As a toddler, Barry had been placed in a form of foster care, called “kinship care” in Richmond, Virginia. For years, he lived with different families, as his parents weren’t able to look after him. “I was going from home to home, living with friends of my parents. And that wasn’t stable,” he recalled, according to CBS News.
At 4 years old, his grandmother, Cora, took him in. The stability she offered him while growing up would go on and shape his future. “Becoming a foster parent was like a tribute to my grandmother because I could never pay her back, but I was definitely able to pay it forward,” he explained, according to People.
Barry applied to become a foster parent when he was just 21 years old in 2010. And a year later, he was allocated his second placement, Jaxon, then an 8-year-old boy. And at first, he had some trouble wrapping his head around the cultural difference. “I didn’t know he was supposed to be white, no one at the agency did. I was very surprised he was white, I had never worked with white children,” he said.
The new dad did, however, take the child in, and the father-son bond grew strong, so strong that in 2013, when Jaxon had an opportunity to be adopted, he instead asked Farmer to become his dad for good. “We went through the whole process.
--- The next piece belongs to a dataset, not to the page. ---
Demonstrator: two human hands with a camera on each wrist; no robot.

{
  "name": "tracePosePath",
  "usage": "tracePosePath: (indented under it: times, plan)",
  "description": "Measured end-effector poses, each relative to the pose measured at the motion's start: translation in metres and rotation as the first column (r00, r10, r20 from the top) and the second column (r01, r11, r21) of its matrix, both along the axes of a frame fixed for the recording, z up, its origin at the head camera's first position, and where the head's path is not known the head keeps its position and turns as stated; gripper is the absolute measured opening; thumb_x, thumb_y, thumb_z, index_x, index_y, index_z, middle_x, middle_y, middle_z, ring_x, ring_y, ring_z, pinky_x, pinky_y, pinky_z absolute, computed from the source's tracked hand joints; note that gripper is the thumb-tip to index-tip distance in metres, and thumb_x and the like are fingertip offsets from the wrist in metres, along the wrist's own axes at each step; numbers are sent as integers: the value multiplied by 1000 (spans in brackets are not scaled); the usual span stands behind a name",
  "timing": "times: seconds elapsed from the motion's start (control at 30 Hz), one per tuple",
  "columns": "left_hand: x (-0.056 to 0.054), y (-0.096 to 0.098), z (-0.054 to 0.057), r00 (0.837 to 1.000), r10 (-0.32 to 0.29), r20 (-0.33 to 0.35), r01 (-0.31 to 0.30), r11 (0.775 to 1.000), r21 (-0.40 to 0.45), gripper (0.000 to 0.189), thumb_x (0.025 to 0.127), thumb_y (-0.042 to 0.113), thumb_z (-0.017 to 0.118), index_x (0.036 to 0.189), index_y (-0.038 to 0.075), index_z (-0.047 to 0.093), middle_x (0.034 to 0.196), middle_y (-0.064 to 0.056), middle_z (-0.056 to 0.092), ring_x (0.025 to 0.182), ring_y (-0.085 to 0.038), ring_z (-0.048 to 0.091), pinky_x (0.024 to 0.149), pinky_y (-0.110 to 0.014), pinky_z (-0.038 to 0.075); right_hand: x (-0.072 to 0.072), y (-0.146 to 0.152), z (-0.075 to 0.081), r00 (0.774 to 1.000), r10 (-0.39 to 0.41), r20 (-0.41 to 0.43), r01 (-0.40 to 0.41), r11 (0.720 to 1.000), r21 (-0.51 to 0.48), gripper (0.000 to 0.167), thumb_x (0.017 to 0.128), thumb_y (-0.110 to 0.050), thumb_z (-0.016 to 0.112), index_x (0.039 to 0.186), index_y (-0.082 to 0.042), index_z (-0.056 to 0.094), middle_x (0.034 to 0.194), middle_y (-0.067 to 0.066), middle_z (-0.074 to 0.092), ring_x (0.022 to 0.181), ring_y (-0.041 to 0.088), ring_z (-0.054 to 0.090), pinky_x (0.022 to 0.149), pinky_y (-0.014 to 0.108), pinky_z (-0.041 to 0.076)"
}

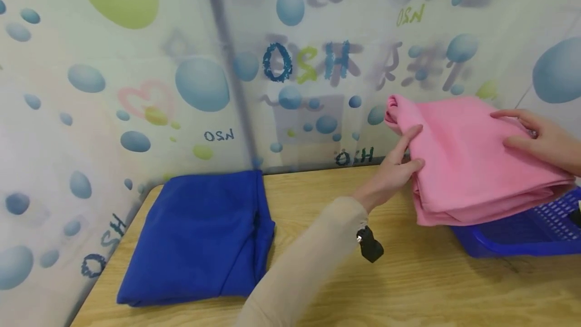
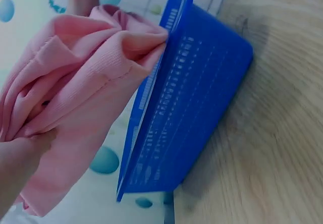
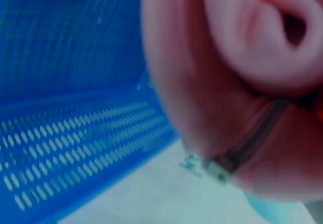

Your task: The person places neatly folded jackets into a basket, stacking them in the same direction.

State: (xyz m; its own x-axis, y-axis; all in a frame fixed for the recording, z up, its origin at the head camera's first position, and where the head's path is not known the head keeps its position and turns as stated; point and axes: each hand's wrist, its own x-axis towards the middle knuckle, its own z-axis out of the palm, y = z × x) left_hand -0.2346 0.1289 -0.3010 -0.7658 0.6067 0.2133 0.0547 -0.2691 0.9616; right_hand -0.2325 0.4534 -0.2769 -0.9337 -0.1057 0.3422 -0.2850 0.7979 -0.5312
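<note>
Both sides of the folded pink cloth [image 1: 472,153] are gripped, the left hand [image 1: 394,171] on one and the right hand [image 1: 542,138] on the other, up by the blue basket [image 1: 508,250]. It looks soft, floppy and light, so holding both sides should keep it folded.

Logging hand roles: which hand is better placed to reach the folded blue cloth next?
Probably the left hand, once free: it holds the pink cloth on the side nearer the blue cloth, while the right hand grips it nearer the basket.
</note>
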Motion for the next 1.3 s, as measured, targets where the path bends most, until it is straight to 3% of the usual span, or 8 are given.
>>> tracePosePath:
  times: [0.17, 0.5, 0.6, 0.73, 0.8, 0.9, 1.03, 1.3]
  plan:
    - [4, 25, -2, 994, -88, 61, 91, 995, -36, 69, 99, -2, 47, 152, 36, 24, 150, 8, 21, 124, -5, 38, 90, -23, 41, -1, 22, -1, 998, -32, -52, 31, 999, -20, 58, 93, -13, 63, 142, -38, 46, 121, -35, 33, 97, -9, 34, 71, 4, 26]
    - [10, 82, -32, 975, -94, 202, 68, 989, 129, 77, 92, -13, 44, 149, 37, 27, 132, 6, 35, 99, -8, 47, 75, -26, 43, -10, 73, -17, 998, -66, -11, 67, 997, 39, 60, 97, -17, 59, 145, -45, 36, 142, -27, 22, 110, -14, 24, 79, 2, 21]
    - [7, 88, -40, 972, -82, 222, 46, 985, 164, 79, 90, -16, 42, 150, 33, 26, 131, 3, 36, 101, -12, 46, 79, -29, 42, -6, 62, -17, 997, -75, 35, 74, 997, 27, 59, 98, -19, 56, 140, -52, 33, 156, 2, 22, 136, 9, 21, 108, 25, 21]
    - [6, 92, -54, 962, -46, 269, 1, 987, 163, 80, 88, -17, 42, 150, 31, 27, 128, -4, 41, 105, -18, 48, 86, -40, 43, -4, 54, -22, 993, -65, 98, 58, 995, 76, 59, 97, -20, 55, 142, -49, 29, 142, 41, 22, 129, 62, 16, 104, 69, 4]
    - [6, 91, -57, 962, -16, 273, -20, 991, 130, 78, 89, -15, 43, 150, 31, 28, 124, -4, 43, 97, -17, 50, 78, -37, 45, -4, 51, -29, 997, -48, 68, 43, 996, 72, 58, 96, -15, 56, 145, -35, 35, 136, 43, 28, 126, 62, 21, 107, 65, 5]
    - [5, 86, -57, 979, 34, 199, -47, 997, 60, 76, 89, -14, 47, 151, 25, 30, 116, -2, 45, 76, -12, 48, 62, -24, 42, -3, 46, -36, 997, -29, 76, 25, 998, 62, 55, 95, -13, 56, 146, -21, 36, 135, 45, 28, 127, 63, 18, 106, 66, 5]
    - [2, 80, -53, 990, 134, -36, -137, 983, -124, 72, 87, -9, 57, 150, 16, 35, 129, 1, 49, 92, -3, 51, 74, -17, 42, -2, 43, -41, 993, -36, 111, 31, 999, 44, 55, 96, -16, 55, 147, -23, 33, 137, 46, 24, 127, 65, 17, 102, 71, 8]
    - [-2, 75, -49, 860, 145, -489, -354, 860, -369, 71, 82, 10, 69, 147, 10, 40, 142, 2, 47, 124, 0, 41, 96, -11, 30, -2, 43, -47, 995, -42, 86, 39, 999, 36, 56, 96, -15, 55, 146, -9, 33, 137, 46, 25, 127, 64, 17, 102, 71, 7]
In court, we went to the judge and sat there at the table, and I told the judge that I will be responsible for him,” Barry recalled, according to WTVR.
Within a year, the opportunity presented itself to foster a second boy, then-8-year-old Xavier. And a few years later, in 2013, Barry officially adopted him as well.
The family was completed in 2014 when they took in then-4-year-old Jeremiah for temporary respite care. “They welcomed him with open arms, as did I, so we adopted him as well,” Barry recalled.
Finding himself a single dad of three adopted white children while barely having turned 30 is not something Barry could have predicted. “I look in the mirror all the time, and if you would have told me 10 years ago that this would happen, I wouldn’t believe you,” he said. “I wished to be a father, but it wasn’t going to be this soon.”
Barry documents his experiences as a single dad on his personal blog and is a strong advocate for the adoption of older children. He also wrote an account of his compelling story for Love What Matters.
“You can look at older children simply as diamonds in the rough. Even a diamond that’s in the dirt is still a diamond. They just need help, polishing them up, and once you hold them up to the light they’re still the same diamond, they’re just a little more refined now,” he poignantly noted.